Year Of Release: 1968
Overall rating =

Is this the Lynyrd Skynyrd of the Abbey Road style?


Track listing: 1) Faster Than The Speed Of Light; 2) Tighten Up Your Wig; 3) None Of Your Doing; 4) Spiritual Fantasy; 5) Don't Step On The Grass, Sam; 6) 28; 7) Magic Carpet Ride; 8) Disappointment Number (medley).

Some people cringe whenever they see bands giving their albums numbers instead of names - Led Zeppelin being the chief culprit, of course (Chicago is a bit of a special case since they practically turned this into a special kind of art) - but me, I really don't mind. It's only, like, for about one out of twenty cases when the name of the album really matches its content, so if you can't think of a suitable tagline, why bother with a tagline at all? Numbers are honest, at least. (Unless you release a "IV" without having ever released a "III", sending your fanbase off in search of the lost chord, just in order to have a little cruel fun at their expense). And besides, I can totally get it why Steppenwolf preferred to go along with numbers. Their non-numeric album titles would all suck anyway. For Ladies Only? Hour Of The Wolf? What kind of names are these?
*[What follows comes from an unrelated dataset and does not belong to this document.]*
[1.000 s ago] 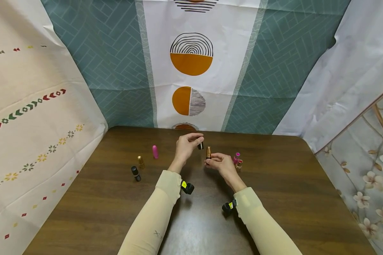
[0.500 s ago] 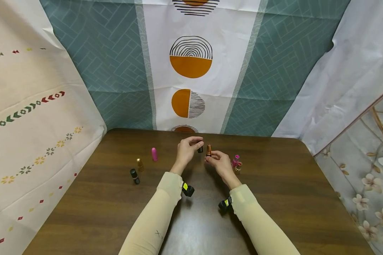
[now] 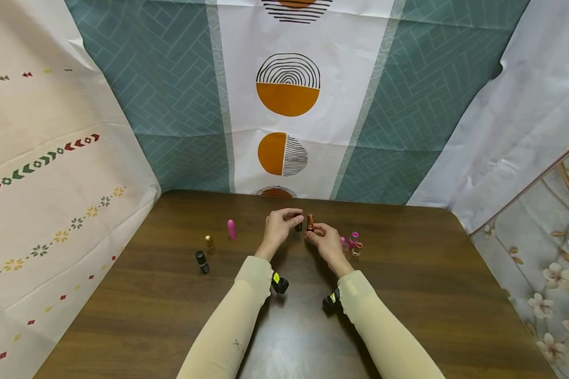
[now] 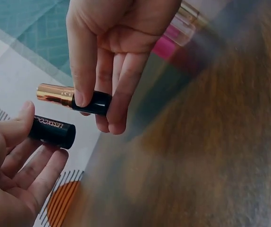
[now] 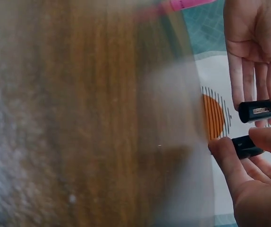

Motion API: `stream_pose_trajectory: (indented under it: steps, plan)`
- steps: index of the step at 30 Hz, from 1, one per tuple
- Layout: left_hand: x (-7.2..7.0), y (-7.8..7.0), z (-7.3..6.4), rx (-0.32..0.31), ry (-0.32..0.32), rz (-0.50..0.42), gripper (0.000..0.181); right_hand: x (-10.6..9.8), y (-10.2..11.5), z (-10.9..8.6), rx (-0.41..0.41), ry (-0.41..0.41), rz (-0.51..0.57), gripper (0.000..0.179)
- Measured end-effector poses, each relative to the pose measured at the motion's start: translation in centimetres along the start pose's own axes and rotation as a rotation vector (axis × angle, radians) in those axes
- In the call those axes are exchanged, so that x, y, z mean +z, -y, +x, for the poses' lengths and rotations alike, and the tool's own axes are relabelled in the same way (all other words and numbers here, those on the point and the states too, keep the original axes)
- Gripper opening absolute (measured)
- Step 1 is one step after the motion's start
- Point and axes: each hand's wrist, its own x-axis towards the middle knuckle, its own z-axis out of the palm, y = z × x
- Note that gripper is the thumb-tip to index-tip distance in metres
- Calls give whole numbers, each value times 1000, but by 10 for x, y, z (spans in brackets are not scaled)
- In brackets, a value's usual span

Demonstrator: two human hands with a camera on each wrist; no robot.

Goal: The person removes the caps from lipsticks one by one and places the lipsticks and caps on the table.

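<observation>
My left hand [image 3: 278,230] pinches a black lipstick cap [image 4: 53,132] between thumb and fingers. Pale lettering runs along the cap, and its open end shows in the left wrist view. Close beside it, my right hand [image 3: 328,243] grips an uncapped lipstick [image 4: 74,99] by its black base, leaving the shiny gold tube bare. Cap and lipstick stand side by side with a small gap between them, both held up over the far part of the table. In the right wrist view, fingers of the right hand [image 5: 260,189] partly cover the black base [image 5: 247,147].
On the brown table [image 3: 170,326], a pink cap [image 3: 232,229], a gold cap [image 3: 210,243] and a black cylinder [image 3: 202,261] stand to the left. Right of the hands are pink lipstick tubes [image 3: 353,239] and a gold one [image 3: 357,249]. A patterned cloth [image 3: 189,105] hangs behind.
The cap in my left hand has come down a little, while my right hand has raised the lipstick slightly, so they are more level. Another pink piece now shows beside my right hand.
</observation>
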Motion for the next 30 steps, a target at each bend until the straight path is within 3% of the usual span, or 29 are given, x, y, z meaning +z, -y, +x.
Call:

Okay, intermission over. Steppenwolf's second album is not as good as the first, but, unlike the first one, which is somewhat overrated, is actually underrated. Still with me? Well, let me put it this way. Normally, Steppenwolf albums - the ones that would follow, at least - are anything BUT what I'd define as "interesting". With the psychedelic age over, Kay and Co. would retreat to their rootsy-tootsy blue and just sort of sulk there. But in late '68, they were actively trying to dabble in "things", and The Second marks the peak of their dabbling. Good dabbling, bad dabbling, it's all the same if you don't dig in too deep - sometimes even the obviously failed experiments can still raise a few ripples.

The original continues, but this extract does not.